--- Data to process Enclosed Below ---

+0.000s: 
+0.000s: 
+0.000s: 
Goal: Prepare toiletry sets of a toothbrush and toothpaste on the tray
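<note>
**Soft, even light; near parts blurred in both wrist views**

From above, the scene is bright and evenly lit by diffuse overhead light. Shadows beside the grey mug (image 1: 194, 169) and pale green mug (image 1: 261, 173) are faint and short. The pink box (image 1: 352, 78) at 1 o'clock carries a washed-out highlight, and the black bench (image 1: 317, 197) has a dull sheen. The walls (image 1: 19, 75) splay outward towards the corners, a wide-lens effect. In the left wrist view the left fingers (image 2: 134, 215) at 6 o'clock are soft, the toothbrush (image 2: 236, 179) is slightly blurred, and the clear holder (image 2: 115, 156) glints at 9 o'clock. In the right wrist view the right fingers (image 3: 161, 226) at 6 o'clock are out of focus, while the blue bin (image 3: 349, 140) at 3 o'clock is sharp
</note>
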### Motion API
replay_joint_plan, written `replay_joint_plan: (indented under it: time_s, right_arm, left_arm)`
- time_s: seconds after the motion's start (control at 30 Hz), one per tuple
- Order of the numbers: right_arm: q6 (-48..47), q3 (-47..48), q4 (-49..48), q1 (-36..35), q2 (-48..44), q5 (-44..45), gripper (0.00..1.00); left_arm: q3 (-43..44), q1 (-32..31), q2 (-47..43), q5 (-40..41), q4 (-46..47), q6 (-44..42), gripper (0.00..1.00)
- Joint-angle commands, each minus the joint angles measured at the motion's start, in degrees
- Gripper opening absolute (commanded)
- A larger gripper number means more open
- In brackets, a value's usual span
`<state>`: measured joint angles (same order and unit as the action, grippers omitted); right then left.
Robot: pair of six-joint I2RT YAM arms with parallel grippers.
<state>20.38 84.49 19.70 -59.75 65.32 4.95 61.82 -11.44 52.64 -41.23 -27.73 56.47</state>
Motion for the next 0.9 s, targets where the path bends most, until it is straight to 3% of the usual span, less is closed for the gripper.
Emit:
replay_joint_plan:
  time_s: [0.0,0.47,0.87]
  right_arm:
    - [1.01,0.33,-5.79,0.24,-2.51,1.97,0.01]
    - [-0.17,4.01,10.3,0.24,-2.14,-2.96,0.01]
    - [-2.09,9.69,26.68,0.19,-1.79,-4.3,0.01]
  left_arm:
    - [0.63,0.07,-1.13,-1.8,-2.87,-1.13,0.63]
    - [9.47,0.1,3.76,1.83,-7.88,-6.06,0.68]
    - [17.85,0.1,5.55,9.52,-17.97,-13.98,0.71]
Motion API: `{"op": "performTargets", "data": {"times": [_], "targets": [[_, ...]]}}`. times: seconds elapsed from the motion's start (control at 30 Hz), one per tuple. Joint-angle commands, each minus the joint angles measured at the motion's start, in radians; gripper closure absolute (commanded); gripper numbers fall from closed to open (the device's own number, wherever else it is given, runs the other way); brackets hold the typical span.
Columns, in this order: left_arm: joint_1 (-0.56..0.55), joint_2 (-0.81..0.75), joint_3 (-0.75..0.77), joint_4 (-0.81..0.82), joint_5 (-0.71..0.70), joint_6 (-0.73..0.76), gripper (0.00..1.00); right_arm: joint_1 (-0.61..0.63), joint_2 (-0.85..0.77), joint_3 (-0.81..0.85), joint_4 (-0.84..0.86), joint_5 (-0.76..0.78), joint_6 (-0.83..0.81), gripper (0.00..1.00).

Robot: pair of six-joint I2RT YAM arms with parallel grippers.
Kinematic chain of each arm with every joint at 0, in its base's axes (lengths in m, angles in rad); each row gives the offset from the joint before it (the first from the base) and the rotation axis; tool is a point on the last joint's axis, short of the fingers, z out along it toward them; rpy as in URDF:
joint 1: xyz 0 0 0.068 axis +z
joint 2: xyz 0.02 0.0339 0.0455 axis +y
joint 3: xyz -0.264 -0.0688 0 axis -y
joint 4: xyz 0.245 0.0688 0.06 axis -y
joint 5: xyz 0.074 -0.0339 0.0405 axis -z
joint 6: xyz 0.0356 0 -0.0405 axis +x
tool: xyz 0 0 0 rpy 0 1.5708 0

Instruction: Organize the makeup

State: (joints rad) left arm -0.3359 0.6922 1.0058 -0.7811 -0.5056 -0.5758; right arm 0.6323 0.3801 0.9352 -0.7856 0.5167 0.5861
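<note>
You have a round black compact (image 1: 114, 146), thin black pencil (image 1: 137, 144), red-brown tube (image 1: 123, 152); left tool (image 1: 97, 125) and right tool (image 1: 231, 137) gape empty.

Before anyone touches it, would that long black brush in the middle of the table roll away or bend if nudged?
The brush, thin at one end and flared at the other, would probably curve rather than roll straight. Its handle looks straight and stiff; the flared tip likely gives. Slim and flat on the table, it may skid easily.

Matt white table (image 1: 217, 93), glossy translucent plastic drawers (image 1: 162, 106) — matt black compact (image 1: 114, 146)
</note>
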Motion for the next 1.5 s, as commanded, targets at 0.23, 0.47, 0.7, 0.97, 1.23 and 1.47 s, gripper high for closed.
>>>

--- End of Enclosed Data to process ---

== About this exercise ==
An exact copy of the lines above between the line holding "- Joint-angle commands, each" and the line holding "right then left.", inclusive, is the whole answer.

== Task result ==
- Joint-angle commands, each minus the joint angles measured at the motion's start, in degrees
- Gripper opening absolute (commanded)
- A larger gripper number means more open
- In brackets, a value's usual span
`<state>`: measured joint angles (same order and unit as the action, grippers omitted); right then left.

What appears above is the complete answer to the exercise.